SPIGOLATURE
di Michelangelo Coviello
COS’È LA PUBBLICITÀ
Uno dei luoghi comuni più radicati nell’opinione pubblica è
quello di considerare la pubblicità non come parte intrinseca del prodotto e
del lavoro a cui si riconduce ma come decorazione: quel qualcosa in più che lo
abbellisce. In fondo la pubblicità è un quasi lavoro, una pratica da
intellettuali, creativi, artisti della domenica ecc. Forse appare proprio
così, ma se si scava un po’ nel passato ci si rende conto che senza la
pubblicità (i famosi classified dei giornali inglesi dell’Ottocento) non ci
sarebbe stata la rivoluzione industriale, la velocizzazione delle scoperte,
delle novità, della distribuzione delle merci, la produzione di massa in cerca
di comunicazione cioè di mercato e, da ultima, la democrazia: l’annuncio rende
tutti uguali. Neppure lo sviluppo della moderna economia è pensabile senza la
pubblicità che informa, consiglia, denuncia e controlla i consumatori globali.
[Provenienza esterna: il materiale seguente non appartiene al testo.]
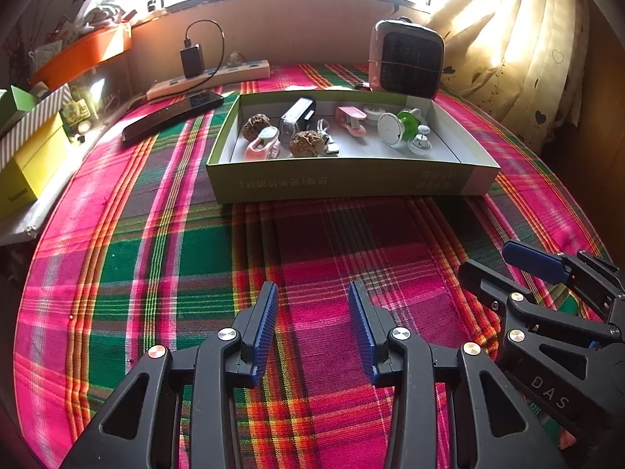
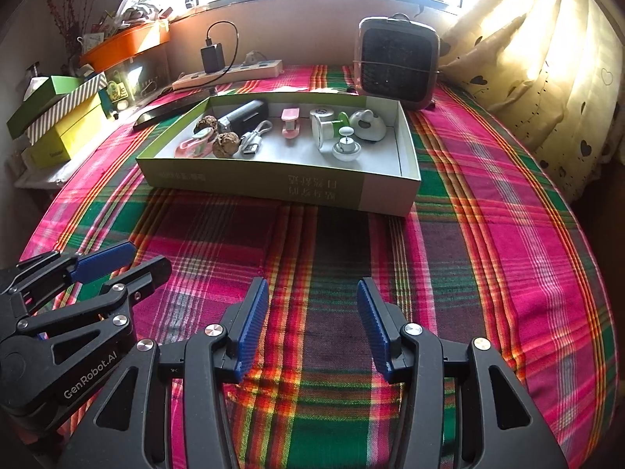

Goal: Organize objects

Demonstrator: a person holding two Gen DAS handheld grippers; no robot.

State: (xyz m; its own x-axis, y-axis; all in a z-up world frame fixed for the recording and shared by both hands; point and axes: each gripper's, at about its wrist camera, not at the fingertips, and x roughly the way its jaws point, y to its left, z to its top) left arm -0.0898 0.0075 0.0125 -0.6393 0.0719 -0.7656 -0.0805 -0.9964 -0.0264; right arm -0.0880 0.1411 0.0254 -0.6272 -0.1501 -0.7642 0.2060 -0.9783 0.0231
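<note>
A sunlit window backs a counter (image 1: 156, 258) spread with a pink-and-green plaid cloth. At its far middle sits the shallow green box (image 1: 343, 181) holding small items – walnuts (image 1: 306, 143), pink clips, a cable. Near side, the left gripper (image 1: 313, 332) and right gripper (image 2: 312, 328) hover side by side – jaws apart, both empty

Black left gripper (image 1: 313, 332) with ribbed blue pads, silver screws.

surface: plaid cloth (image 1: 156, 273) | on it: open box (image 1: 343, 183), power strip (image 1: 218, 78), heater (image 1: 406, 62)
</note>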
È come la punta di un iceberg che segnala il lavoro nascosto, la produzione
che non si vede, appunto il sommerso. Dove c’è pubblicità c’è garanzia di
qualità e di controllo. Lo sguardo della concorrenza non perdona bugie e
falsità, un prodotto che mente su di sé viene liquidato dal mercato stesso
attraverso l’informazione e la denuncia pubblica da parte della concorrenza.
La pubblicità nasce con l’avvento dei mass-media, cioè con
la comunicazione di massa che muove i suoi primi passi all’inizio
dell’Ottocento con i giornali per poi crescere in modo esponenziale con l’invenzione
della radio e poi della televisione. In principio il suo compito ricalca quello
della notizia, dell’informazione. La notizia è sempre buona per definizione
perché risolve un problema, soddisfa un bisogno. Una seconda fase registra il
passaggio dall’informazione alla persuasione. Non basta più la notizia,
bisogna convincere i consumatori e, per raggiungere tale obiettivo, occorrono
prove e argomentazioni che inducano a scegliere un prodotto piuttosto che un
altro. Nasce il regime di concorrenza (il concetto stesso di concorrenza è
nuovo ed è un portato della pubblicità), che accelera l’evoluzione della
comunicazione. Con l’innesto della retorica nella pubblicità si assiste alla
famosa “rivoluzione creativa” che sposta la fase della persuasione a quella
della seduzione: dagli stili di vita all’ironia, dal testimonial al
viral. Nelle puntate che seguiranno
prenderà forma una nuova disciplina, degna di studio e approfondimento, che
apre la strada, attraverso suggestioni e suggerimenti, ad una diversa
coscienza del mondo in cui viviamo e dei linguaggi che ci sommergono.